[Task brief]: All of the data is to be written out again exactly, without the pictures.

[Dataset section]:

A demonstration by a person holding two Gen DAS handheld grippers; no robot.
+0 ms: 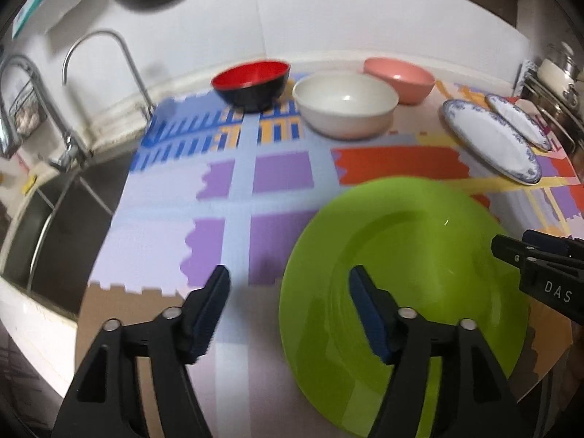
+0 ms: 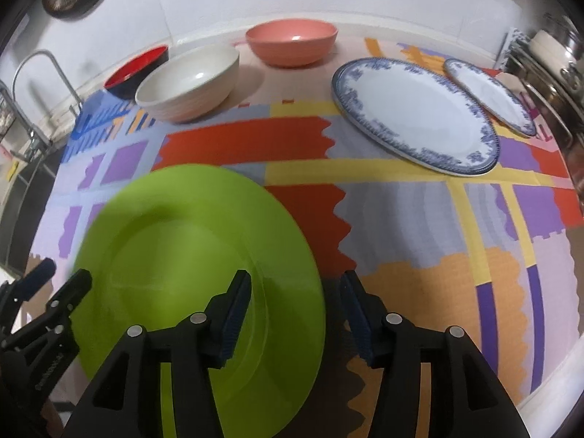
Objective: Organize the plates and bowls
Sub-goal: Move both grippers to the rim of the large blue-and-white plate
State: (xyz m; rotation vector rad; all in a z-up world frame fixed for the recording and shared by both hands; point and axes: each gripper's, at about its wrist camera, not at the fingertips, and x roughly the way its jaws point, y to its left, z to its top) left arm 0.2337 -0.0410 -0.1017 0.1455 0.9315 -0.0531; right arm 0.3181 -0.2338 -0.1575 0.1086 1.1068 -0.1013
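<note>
A lime green plate (image 1: 419, 248) lies on the patterned mat, near the front; it also shows in the right wrist view (image 2: 175, 241). My left gripper (image 1: 288, 277) is open, straddling the plate's left rim. My right gripper (image 2: 295, 281) is open, straddling the plate's right rim. At the back stand a red-and-black bowl (image 1: 252, 80), a white bowl (image 1: 345, 104) and a pink bowl (image 1: 399, 76). A large blue-rimmed plate (image 2: 412, 113) and a smaller one (image 2: 489, 95) lie at the right.
A sink (image 1: 54, 226) with a curved faucet (image 1: 106, 51) is at the left of the mat. Steel pots on a rack (image 2: 547, 54) stand at the far right. The counter's front edge (image 2: 562, 365) runs close on the right.
</note>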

[Reply to the task]:
A demonstration by a person holding two Gen DAS handheld grippers; no robot.
+0 ms: 
+0 ms: 
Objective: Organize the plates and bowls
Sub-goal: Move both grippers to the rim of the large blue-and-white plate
State: (xyz m; rotation vector rad; all in a z-up world frame fixed for the recording and shared by both hands; point and axes: each gripper's, at about its wrist camera, not at the fingertips, and x roughly the way its jaws point, y to its left, z to its top) left arm 0.2337 -0.0410 -0.1017 0.1455 0.9315 -0.0531; right arm 0.3181 -0.2338 -0.1575 0.1086 1.1068 -0.1013
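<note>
A lime green plate (image 1: 419, 248) lies on the patterned mat, near the front; it also shows in the right wrist view (image 2: 175, 241). My left gripper (image 1: 288, 277) is open, straddling the plate's left rim. My right gripper (image 2: 295, 281) is open, straddling the plate's right rim. At the back stand a red-and-black bowl (image 1: 252, 80), a white bowl (image 1: 345, 104) and a pink bowl (image 1: 399, 76). A large blue-rimmed plate (image 2: 412, 113) and a smaller one (image 2: 489, 95) lie at the right.
A sink (image 1: 54, 226) with a curved faucet (image 1: 106, 51) is at the left of the mat. Steel pots on a rack (image 2: 547, 54) stand at the far right. The counter's front edge (image 2: 562, 365) runs close on the right.
</note>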

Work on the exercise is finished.